_What you have to do:_
The whole listing below needs to be retyped without a single change.

+ + + + + + +

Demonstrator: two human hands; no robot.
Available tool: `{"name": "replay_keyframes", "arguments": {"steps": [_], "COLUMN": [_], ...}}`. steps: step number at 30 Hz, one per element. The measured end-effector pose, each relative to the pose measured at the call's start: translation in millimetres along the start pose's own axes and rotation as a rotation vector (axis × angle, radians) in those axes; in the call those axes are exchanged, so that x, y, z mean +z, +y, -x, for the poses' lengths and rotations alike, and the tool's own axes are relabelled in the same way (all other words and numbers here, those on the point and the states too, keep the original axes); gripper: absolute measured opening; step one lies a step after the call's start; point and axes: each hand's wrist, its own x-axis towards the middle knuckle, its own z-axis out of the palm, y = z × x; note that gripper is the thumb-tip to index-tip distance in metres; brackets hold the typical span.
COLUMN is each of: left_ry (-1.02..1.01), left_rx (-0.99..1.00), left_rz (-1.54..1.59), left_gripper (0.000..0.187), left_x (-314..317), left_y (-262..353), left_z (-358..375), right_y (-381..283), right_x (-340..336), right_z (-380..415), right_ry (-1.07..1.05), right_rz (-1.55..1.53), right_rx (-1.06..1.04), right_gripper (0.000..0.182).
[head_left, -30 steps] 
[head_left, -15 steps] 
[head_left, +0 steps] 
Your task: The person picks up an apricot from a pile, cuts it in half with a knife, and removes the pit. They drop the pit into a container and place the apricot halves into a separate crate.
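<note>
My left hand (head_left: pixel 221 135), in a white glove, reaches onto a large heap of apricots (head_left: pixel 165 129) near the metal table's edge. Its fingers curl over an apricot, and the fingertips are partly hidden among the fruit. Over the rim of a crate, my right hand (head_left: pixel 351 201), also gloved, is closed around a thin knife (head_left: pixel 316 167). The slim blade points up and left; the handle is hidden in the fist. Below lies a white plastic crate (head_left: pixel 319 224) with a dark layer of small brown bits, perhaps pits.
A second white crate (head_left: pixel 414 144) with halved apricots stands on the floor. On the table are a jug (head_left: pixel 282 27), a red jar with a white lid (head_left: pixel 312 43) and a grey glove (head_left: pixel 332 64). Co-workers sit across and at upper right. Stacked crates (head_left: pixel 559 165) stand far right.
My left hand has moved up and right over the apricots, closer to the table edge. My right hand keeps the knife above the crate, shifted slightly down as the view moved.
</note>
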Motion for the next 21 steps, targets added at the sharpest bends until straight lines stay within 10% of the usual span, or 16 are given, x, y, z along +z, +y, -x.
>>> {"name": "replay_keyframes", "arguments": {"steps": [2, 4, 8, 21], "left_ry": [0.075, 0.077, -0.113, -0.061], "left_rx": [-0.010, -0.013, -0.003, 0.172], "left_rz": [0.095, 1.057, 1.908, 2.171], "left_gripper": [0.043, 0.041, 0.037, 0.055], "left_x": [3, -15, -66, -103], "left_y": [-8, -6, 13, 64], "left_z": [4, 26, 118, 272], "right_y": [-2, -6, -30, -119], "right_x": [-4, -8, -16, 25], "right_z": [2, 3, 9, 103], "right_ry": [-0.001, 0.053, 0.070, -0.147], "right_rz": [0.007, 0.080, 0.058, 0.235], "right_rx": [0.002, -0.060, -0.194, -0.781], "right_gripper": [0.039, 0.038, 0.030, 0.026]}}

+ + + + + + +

_The answer:_
Demonstrator: two human hands; no robot.
Available tool: `{"name": "replay_keyframes", "arguments": {"steps": [_], "COLUMN": [_], ...}}`. steps: step number at 30 Hz, one per element. The measured end-effector pose, each relative to the pose measured at the call's start: translation in millimetres along the start pose's own axes and rotation as a rotation vector (axis × angle, radians) in those axes; in the call those axes are exchanged, so that x, y, z mean +z, +y, -x, for the poses' lengths and rotations alike, and the tool's own axes are relabelled in the same way (all other words and numbers here, those on the point and the states too, keep the original axes); gripper: absolute measured opening; step one lies a step after the call's start; point and axes: each hand's wrist, its own x-axis towards the middle knuckle, its own z-axis out of the palm, y = z × x; note that gripper is the thumb-tip to index-tip distance in metres; brackets hold the typical span.
COLUMN is each of: left_ry (-1.02..1.01), left_rx (-0.99..1.00), left_rz (-1.54..1.59), left_gripper (0.000..0.187), left_x (-314..317), left_y (-262..353), left_z (-358..375), right_y (-381..283), right_x (-340..336), right_z (-380..415), right_ry (-1.07..1.05), right_rz (-1.55..1.53), right_rx (-1.06..1.04), right_gripper (0.000..0.182).
[head_left, -30 steps] 
[head_left, -15 steps] 
[head_left, +0 steps] 
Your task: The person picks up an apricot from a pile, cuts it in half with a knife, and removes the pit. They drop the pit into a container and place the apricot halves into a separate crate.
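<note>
My left hand (head_left: pixel 221 135), in a white glove, reaches onto a large heap of apricots (head_left: pixel 165 129) near the metal table's edge. Its fingers curl over an apricot, and the fingertips are partly hidden among the fruit. Over the rim of a crate, my right hand (head_left: pixel 351 201), also gloved, is closed around a thin knife (head_left: pixel 316 167). The slim blade points up and left; the handle is hidden in the fist. Below lies a white plastic crate (head_left: pixel 319 224) with a dark layer of small brown bits, perhaps pits.
A second white crate (head_left: pixel 414 144) with halved apricots stands on the floor. On the table are a jug (head_left: pixel 282 27), a red jar with a white lid (head_left: pixel 312 43) and a grey glove (head_left: pixel 332 64). Co-workers sit across and at upper right. Stacked crates (head_left: pixel 559 165) stand far right.
My left hand has moved up and right over the apricots, closer to the table edge. My right hand keeps the knife above the crate, shifted slightly down as the view moved.
</note>
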Motion for the next 21 steps, targets added at the sharpest bends until straight lines stay within 10% of the usual span, or 16 are given, x, y, z along +z, +y, -x.
>>> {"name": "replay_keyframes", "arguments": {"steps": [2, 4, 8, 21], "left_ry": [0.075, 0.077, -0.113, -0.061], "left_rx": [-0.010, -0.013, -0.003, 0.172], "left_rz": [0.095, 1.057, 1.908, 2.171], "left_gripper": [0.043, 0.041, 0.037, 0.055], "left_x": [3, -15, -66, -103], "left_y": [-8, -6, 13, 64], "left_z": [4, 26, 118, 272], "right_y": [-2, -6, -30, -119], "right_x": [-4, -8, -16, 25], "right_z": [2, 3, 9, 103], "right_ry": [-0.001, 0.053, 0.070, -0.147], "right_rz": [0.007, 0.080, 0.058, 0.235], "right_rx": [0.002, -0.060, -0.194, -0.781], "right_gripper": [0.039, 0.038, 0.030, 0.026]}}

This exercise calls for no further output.